● **PROBLEM TO WORK ON**
Of the material below, only the lines from the line containing "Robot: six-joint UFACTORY" down to the line containing "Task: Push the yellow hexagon" belong in the answer, written out exactly.

● **MATERIAL FOR THE TASK**
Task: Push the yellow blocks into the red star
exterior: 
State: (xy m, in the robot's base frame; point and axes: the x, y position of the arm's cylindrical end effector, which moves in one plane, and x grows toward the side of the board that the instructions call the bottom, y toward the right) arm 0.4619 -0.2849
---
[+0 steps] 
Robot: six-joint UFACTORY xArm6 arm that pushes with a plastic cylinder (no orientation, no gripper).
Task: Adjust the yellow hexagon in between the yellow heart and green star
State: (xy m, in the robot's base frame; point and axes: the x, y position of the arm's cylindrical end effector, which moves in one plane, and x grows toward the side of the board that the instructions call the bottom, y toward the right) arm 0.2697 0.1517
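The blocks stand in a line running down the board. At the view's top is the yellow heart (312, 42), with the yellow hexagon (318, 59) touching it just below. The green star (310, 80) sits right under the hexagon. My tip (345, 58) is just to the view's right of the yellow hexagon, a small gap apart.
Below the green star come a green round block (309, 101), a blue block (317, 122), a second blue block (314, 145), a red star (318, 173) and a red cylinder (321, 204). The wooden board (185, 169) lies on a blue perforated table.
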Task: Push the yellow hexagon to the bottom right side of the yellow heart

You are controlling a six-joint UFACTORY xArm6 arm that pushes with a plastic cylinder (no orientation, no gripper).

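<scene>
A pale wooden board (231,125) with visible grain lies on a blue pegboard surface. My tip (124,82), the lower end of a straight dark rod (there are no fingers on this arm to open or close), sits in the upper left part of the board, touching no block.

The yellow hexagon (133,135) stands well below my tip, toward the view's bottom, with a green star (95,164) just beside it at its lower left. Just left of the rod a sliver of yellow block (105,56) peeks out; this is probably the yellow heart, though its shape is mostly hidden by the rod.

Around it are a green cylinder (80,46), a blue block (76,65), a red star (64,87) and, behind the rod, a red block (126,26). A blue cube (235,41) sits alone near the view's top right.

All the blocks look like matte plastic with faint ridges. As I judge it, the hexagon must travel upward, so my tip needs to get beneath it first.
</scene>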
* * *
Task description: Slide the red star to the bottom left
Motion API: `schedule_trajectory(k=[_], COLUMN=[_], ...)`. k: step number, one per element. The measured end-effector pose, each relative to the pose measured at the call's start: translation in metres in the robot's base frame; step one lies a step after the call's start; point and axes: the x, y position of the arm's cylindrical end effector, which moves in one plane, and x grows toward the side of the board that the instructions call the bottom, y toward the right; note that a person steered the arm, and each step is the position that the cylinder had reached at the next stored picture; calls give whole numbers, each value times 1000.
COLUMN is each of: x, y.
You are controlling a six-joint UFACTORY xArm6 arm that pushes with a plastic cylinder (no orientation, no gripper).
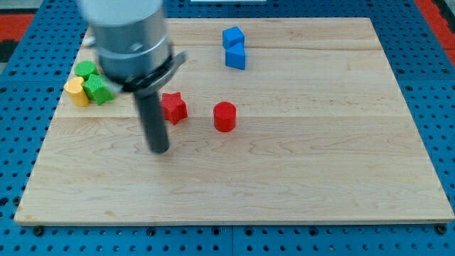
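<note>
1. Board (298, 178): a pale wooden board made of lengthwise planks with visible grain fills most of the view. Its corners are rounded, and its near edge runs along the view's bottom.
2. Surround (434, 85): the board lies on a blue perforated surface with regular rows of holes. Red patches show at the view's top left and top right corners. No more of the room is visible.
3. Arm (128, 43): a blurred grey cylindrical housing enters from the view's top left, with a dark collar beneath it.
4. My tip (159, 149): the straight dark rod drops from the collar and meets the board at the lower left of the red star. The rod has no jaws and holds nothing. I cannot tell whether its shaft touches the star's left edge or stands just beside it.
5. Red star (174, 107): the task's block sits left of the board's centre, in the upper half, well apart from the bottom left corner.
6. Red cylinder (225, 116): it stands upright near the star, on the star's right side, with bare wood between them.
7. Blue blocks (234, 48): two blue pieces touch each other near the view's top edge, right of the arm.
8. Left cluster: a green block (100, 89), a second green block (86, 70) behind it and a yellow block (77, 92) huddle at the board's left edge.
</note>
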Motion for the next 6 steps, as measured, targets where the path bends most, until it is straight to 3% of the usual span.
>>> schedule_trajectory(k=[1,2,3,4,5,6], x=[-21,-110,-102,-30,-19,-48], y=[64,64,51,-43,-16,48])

● **EXERCISE OUTPUT**
Robot: six-joint UFACTORY xArm6 arm that pushes with a plastic cylinder (no orientation, no gripper).
Task: Adjust the yellow hexagon in between the yellow heart and green star
State: (xy m, in the robot's base frame; point and axes: the x, y position of the arm's cylindrical end effector, which moves in one plane, and x grows toward the side of the board that the instructions call the bottom, y toward the right) arm 0.2697 0.1517
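The blocks stand in a line running down the board. At the view's top is the yellow heart (312, 42), with the yellow hexagon (318, 59) touching it just below. The green star (310, 80) sits right under the hexagon. My tip (345, 58) is just to the view's right of the yellow hexagon, a small gap apart.
Below the green star come a green round block (309, 101), a blue block (317, 122), a second blue block (314, 145), a red star (318, 173) and a red cylinder (321, 204). The wooden board (185, 169) lies on a blue perforated table.
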Task: Push the yellow hexagon to the bottom right side of the yellow heart

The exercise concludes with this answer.